Honestly for this (the Equifax thing), you just keep record of when you sent it—it's only an issue if you litigate, and then I'd expect your record of when you sent it + your testimony would be sufficient. But IANAL, and you should of course talk to one if it matters.

For your HOA, hopefully you have some record of when you sent the request (e.g., you kept a copy of the ARC application with a note that you mailed it on $DATE). (Of course, the HOA should be maintaining records of when applications are received.) Depending on what it is, this is something that may be worth paying for legal advice on.

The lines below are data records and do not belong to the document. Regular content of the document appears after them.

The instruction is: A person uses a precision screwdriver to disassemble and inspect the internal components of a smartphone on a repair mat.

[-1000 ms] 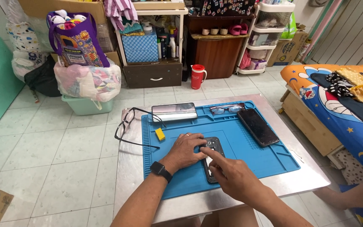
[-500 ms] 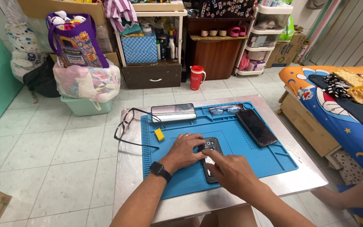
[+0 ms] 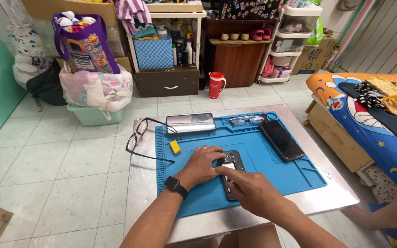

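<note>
An opened smartphone [image 3: 232,172], its back cover off, lies on the blue repair mat [image 3: 276,177] that covers most of the low metal table [image 3: 141,183]. The left hand [image 3: 203,164], a black smartwatch [image 3: 175,185] on its wrist, lies flat on the mat with its fingers curled against the phone's left edge, steadying it. The right hand [image 3: 249,192] covers the phone's lower half, index finger pressed onto its exposed inside; whether it pinches anything cannot be told. On the mat's far right lies a second black phone [image 3: 281,139]; at its far left corner, a small yellow block [image 3: 175,146].
</note>
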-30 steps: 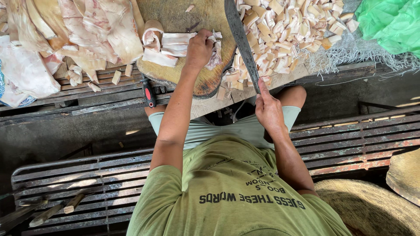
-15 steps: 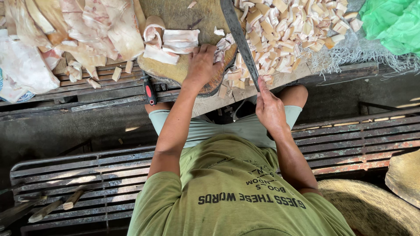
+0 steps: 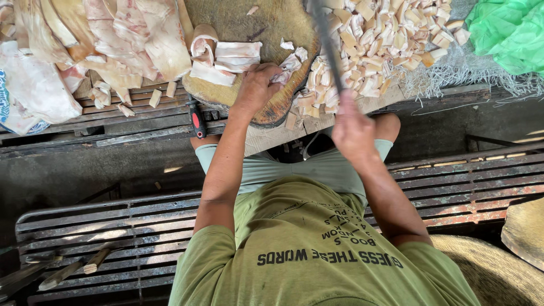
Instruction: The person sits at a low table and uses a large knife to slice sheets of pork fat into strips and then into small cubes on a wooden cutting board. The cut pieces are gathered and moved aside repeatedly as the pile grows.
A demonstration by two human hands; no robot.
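Note:
My left hand [image 3: 258, 88] rests on the round wooden chopping block [image 3: 249, 22], its fingers curled over a few small cut pieces near the block's front edge. Pale strips of fatty meat [image 3: 226, 56] lie just left of it. My right hand [image 3: 352, 129] grips the handle of a long dark knife [image 3: 324, 39], which is motion-blurred. The blade points away from me, between the block and a heap of small cut meat cubes [image 3: 385, 39].
Large slabs of pale meat [image 3: 130, 34] are piled at the far left. A green plastic bag [image 3: 510, 34] sits at the far right. A red-handled tool [image 3: 196, 120] lies by the block. I sit on a slatted metal bench [image 3: 113, 226] with knives [image 3: 62, 272] at its left end.
My left hand has drawn back from the meat strips to the block's near edge. My right hand has lifted slightly and the knife is now blurred with motion.

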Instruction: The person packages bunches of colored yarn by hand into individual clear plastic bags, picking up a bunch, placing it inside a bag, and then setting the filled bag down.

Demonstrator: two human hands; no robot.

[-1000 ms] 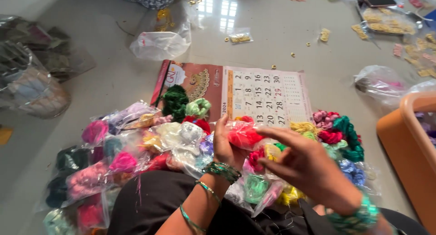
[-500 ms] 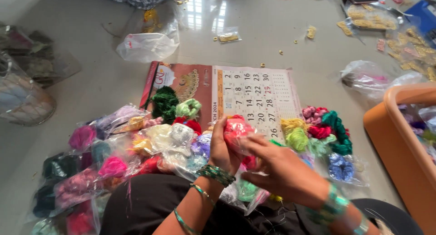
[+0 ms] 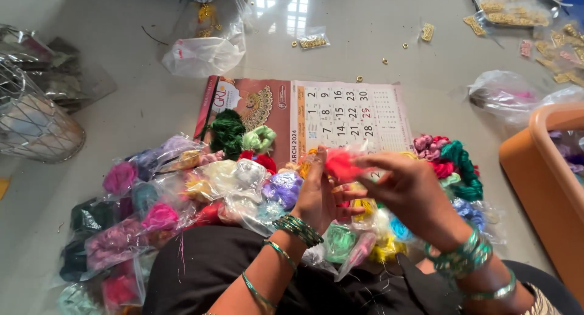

CertifiedMailLabels.com is what I use -- They send it certified mail, keep a copy of the letter (so there is no disputing what the contents of the letter are) and give you effectively indisputable proof of delivery -- they give you a proof of mailing that they sent the letter that is in .pdf form, and then they provide a .pdf receipt that is your return mail copy.

I've had to use it in the past for creditors who don't have a clue.

I had a similar issue with my bank dealing with an identity theft problem I had a while back.

Ultimately, I had to resort to sending them letters via certified mail.